Architecture Decision Record (ADR) 29: Private PDS Namespace and Local CAR Emergency Export
Status: Proposed
Date: 2026-05-24
Last Updated: 2026-05-24 (dual-write in ADR 30; separate catalog-sync worker; break-glass mesh out of scope)
Glossary (acronyms in full, with abbreviation in brackets)
- Architecture Decision Record (ADR)
- Access Control List (ACL)
- Authenticated Transfer Protocol (AT Protocol)
- Content Addressable aRchive (CAR)
- Content Identifier (CID)
- Decentralized Identifier (DID)
- Merkle Search Tree (MST)
- Namespaced Identifier (NSID)
- Open Authorization (OAuth)
- Personal Data Server (PDS)
- Pre-Shared Key (PSK)
Context
Public-repo metadata exposure (ADR 27 follow-on)
ADR 27: Zero Trust PDS-Based Provenance places cloud.substratum.passport.receipt records in the owner's public AT Protocol repository. That gives strong MST-backed proof without gateway attestation, but any party that can call com.atproto.repo.getRecord on the owner repo learns:
- Asset CIDs (what content exists),
access_controlgrantee DIDs (who it was shared with),- Timestamps and optional metadata refs.
File bytes remain on the private libp2p mesh (ADR 03, ADR 17), but the passport catalog on the PDS is world-readable metadata. That conflicts with Substratum's data-sovereignty story for families who chose a private storage product.
AT Protocol PDS implementations support private data: repo records that use the same lexicon system but are not broadcast on the relay firehose and require authenticated XRPC to read. This is the practical “private namespace” for Substratum vNext—not a separate NSID prefix, but private collections for existing cloud.substratum.* types.
PDS permanence and user-owned recovery
Users may lose access to a PDS operator (bankruptcy, account termination, regional outage, or voluntary migration). Substratum already treats the PDS as the mesh authority for receipts (ADR 27, ADR 28). If the PDS is permanently unavailable and the user has no export, they lose:
- Cryptographic proof needed to authorize mesh reads,
- Drive names, folder paths, and file names (the filesystem tree),
- Share and removal intent records on grantee repos.
Today much of that tree lives only in the gateway catalog (drive, drive_entry in Postgres). File and folder labels are carried by drive_entry.path (full relative path, including the filename segment) and optional assetMetadata.title on receipts—not by a separate “filename” field. Without PDS-backed private records and local CAR, a dead PDS plus a lost database means the user may retain mesh blocks but not know what they were called or how they were organized.

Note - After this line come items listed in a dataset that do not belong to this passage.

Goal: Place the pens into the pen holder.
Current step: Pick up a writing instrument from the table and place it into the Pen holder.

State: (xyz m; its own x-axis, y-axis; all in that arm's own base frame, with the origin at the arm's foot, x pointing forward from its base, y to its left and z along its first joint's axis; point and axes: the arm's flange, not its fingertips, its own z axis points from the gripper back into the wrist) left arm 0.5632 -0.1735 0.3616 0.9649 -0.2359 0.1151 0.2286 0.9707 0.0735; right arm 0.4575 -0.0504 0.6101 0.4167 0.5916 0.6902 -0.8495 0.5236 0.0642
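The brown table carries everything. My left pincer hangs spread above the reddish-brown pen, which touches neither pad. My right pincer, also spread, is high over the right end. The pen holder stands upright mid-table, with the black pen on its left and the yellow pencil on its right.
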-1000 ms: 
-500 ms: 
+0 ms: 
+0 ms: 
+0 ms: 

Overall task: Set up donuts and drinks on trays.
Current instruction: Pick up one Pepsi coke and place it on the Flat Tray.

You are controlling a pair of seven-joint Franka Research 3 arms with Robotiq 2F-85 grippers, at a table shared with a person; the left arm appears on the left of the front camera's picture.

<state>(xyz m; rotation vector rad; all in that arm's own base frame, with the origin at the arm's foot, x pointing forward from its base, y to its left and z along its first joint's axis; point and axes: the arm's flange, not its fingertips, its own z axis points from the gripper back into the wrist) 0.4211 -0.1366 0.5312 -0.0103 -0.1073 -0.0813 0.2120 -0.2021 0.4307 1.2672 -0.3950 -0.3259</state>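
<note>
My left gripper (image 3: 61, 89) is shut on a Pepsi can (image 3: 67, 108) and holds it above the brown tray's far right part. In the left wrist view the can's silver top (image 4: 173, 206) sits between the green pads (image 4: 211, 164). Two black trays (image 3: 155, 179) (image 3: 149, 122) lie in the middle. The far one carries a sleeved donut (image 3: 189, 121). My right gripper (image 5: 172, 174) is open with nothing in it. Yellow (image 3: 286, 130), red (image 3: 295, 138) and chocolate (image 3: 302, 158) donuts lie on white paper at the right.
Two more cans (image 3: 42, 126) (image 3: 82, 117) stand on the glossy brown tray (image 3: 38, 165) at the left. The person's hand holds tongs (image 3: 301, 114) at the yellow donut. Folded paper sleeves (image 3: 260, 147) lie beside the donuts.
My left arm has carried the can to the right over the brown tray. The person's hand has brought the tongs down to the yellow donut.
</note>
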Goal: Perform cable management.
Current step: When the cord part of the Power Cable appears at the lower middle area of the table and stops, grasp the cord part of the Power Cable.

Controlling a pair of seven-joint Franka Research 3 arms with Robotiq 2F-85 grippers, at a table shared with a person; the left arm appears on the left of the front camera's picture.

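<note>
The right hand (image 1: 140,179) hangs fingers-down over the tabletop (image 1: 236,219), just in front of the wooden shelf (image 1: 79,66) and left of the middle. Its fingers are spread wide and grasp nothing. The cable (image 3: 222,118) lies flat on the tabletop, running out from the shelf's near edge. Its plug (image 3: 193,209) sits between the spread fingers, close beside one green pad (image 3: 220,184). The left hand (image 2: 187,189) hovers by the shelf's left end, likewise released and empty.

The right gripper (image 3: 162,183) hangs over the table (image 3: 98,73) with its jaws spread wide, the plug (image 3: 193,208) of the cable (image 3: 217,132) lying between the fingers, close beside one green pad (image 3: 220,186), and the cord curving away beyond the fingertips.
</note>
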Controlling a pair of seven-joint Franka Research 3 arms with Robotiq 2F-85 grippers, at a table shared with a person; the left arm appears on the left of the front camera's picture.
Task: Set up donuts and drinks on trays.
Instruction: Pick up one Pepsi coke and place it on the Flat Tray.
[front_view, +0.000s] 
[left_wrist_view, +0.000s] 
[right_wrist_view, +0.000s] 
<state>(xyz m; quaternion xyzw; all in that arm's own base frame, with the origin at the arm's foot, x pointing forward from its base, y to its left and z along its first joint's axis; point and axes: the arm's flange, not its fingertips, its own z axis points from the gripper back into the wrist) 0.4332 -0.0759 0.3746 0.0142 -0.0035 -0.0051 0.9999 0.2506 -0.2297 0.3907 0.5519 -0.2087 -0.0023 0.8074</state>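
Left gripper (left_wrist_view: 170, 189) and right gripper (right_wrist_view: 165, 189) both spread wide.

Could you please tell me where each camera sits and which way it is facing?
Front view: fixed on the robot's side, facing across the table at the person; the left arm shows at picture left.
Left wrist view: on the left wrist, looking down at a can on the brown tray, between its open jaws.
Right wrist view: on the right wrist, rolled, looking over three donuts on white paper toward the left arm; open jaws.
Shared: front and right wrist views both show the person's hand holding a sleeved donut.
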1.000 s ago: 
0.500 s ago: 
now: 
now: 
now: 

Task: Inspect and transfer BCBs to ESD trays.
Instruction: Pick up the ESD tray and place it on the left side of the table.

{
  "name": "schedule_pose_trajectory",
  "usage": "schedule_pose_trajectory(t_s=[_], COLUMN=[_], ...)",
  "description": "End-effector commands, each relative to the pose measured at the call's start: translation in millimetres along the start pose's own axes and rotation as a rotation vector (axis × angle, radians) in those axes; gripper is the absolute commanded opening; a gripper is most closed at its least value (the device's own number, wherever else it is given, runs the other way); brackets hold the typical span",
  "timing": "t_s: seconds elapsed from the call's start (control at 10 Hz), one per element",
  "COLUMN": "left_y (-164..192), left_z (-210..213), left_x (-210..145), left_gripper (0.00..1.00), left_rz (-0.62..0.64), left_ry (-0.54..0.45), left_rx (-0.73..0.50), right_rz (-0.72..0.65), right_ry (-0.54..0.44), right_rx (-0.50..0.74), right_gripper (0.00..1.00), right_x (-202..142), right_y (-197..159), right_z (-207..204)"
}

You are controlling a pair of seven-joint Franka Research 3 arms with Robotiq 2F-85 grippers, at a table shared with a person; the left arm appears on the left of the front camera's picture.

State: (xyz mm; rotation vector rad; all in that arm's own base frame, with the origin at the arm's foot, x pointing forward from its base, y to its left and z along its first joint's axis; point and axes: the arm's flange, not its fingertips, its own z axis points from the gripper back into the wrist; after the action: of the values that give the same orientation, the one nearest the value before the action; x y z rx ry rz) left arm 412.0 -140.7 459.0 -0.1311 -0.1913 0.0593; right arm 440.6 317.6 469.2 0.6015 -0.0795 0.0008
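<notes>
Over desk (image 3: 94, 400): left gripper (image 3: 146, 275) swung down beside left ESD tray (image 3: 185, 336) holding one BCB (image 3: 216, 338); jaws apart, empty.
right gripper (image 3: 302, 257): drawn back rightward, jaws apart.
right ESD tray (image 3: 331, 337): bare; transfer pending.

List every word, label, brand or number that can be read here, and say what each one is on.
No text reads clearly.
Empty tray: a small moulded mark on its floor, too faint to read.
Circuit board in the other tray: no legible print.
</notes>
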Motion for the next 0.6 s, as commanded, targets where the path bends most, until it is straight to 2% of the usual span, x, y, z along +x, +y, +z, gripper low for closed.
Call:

ADR 04: Sidecar Design and home-base are the natural homes for user-controlled replicas because they already run beside the blockstore and participate in receipt sync (ADR 10, ADR 28).
The AT Protocol ecosystem standardizes repository export as CAR (Content Addressable aRchive) via com.atproto.sync.getRepo and record-oriented import paths. Substratum will maintain local .car snapshots of private Substratum collections so a family can migrate or recover without trusting a dead PDS.
Substratum lexicon inventory (canonical)
All repo collections below are in scope for PDS-private registration and CAR export. Embedded defs (no standalone collection) are listed for completeness.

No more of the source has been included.